The LdTOP1DRL and LdTOP1DRS genes were sequenced with the primers described above by using an ABI Prism DNA sequencer (Perkin-Elmer, Norwalk, CT).

Site-directed mutagenesis.

Single mutations were introduced into the Leishmania heterodimeric topoisomerase I at positions Phy270 and Lys430 of the large subunit and Asp184 of the small subunit. Mutagenesis was performed by using the QuikChange XL site-directed mutagenesis kit (Stratagene, La Jolla, CA) according to the manufacturer's protocol. To carry out the desired mutations, pET16bLdTOP1L and pET16bLdTOP1S were used as templates for all mutagenesis experiments. For each mutation, the WT nucleotide was replaced using a specific pair of mutagenic primers. The following sense primers, along with their antisense counterparts (with codons in boldface and substitutions underlined), were used: for LdTOP1LF270L, 5′-CCGACATGGTGAAGTTGGAGAAGGCACGCAAGC-3′ and 5′-GCTTGCGTGCCTTCTC CAACTTCACCATGTCGG-3′; for LdTOP1LK430N, 5′-CCGGTCGACCCCAATTGGTCCACCGCGG-3′ and 5′-CCGCGGTGGACCAATT GGGGTCGACCGG-3′; and for LdTOP1SN184S, 5′-GGTGCGATCTTTCCCCAGTGACATCGGCAAGGC-3′ and 5′-GCCTTGCCGATGTCACTGGGGAAAGATCGCACC-3′. Mutations were confirmed through DNA sequencing in an ABI Prism DNA sequencer (Perkin-Elmer, Norwalk, CT).

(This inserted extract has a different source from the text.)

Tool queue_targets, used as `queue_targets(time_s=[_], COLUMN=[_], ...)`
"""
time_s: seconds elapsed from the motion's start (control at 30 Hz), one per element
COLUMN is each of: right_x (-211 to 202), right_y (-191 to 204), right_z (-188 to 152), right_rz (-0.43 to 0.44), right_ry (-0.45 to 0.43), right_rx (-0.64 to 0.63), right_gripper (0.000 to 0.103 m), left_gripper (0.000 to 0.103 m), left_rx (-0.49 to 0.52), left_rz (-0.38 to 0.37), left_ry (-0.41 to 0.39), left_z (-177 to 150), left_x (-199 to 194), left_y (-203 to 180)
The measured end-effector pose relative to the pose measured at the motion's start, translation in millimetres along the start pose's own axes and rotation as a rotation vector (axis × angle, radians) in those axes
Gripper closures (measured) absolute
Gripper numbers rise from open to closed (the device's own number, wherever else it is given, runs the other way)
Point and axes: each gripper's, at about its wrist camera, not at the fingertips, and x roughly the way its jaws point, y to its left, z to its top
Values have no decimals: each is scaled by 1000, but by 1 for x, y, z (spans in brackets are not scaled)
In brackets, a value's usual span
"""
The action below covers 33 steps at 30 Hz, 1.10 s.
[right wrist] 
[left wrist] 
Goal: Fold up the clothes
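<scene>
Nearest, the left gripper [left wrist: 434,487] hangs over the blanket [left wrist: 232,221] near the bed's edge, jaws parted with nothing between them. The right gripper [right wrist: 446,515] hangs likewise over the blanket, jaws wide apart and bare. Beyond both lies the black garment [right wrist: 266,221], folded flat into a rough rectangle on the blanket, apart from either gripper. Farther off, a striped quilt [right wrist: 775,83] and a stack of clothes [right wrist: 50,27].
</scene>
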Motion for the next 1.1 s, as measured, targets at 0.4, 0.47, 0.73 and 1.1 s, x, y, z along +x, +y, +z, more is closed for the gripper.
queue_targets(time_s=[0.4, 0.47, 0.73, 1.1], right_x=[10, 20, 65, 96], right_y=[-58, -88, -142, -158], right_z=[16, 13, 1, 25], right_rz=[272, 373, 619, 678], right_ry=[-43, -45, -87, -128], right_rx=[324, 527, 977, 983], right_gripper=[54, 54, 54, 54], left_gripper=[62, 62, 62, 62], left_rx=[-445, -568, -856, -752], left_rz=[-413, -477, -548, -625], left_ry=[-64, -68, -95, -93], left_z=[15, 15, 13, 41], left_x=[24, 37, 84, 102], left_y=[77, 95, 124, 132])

Cloning of transfection constructs and transfection into Leishmania parasites.

LdTOP1DRL and LdTOP1DRS were PCR amplified using sense primers 5′-TCCCCCGGGATGAAGGTGGAGAATAGCAAG-3′, containing a SmaI site created at the initiation codon of the ORF, and 5′-ATAAGAATGCGGCCGCATGCAGCCTGTTCAAAGTCCT-3′, containing a NotI site created at the initiation codon of the ORF, respectively, along with antisense primers 5′-CGGGATCCCTACACCCTCAAAGCTGCAAG-3′ for LdTOP1DRL and 5′-CGGGATCCTCAAAAATCGAAGTTCTCGGC-3′ for LdTOP1DRS, each containing a BamHI site immediately downstream from the termination codon. (Restriction endonuclease sites are underlined.) The amplified fragments were cloned into the SmaI/BamHI site of the pXG-HYG vector (BD Biosciences) and the NotI/BamHI site of the pXG-GFP2+\ vector (a kind gift from S. M. Beverley) containing the green fluorescent protein (GFP) fragment. The transfection constructs pXG-HYG-LdTOP1DRL and pXG-GFP2+\LdTOP1DRS were electroporated according to the protocol in reference 15, and the transfected clones were obtained by selection in increasing concentrations of hygromycin B (50 to 300 mg/ml) for pXG-HYG-LdTOP1DRL and G418 (50 to 300 mg/ml) for pXG-GFP2+\LdTOP1DRS.

Plasmid relaxation assay.

The type I DNA topoisomerase was assayed by the decreased mobility of the relaxed isomers of supercoiled pBluescript SK(+) DNA in an agarose gel as described previously (16). The fluorescence of the supercoiled monomer DNA band after staining with ethidium bromide (0.5 μg/ml) was quantitated by integration using Gel Doc 2000 under UV illumination (Quantity One software; Bio-Rad).

Equilibrium cleavage assay.

The 25-mer oligonucleotide 1 (5′-GAAAAAAGACTT↓AGAAAAATTTTTA-3′) (with the downward-pointing arrow marking a cleavage site) was 5′ end labeled with [γ-32P]ATP and annealed with oligonucleotide 2 (5′-TAAAAATTTTTCTAAGTCTTTTTTC-3′) to make a duplex oligonucleotide containing a topoisomerase I binding motif as described previously (16). Cleavage was carried out using a 20-fold molar excess of the WT (LdTOP1LS) or mutant (LdTOP1LF270L/S, LdTOP1LK430N/S, or LdTOP1L/SN184S) enzyme over the duplex 25-mer DNA (enzymes, 0.2 μM; DNA, 10 nM). The reactions were carried out in the presence or absence of DIM at 37°C for 30 min. The samples were analyzed on a 12% denaturing polyacrylamide gel, followed by autoradiography as described previously (16).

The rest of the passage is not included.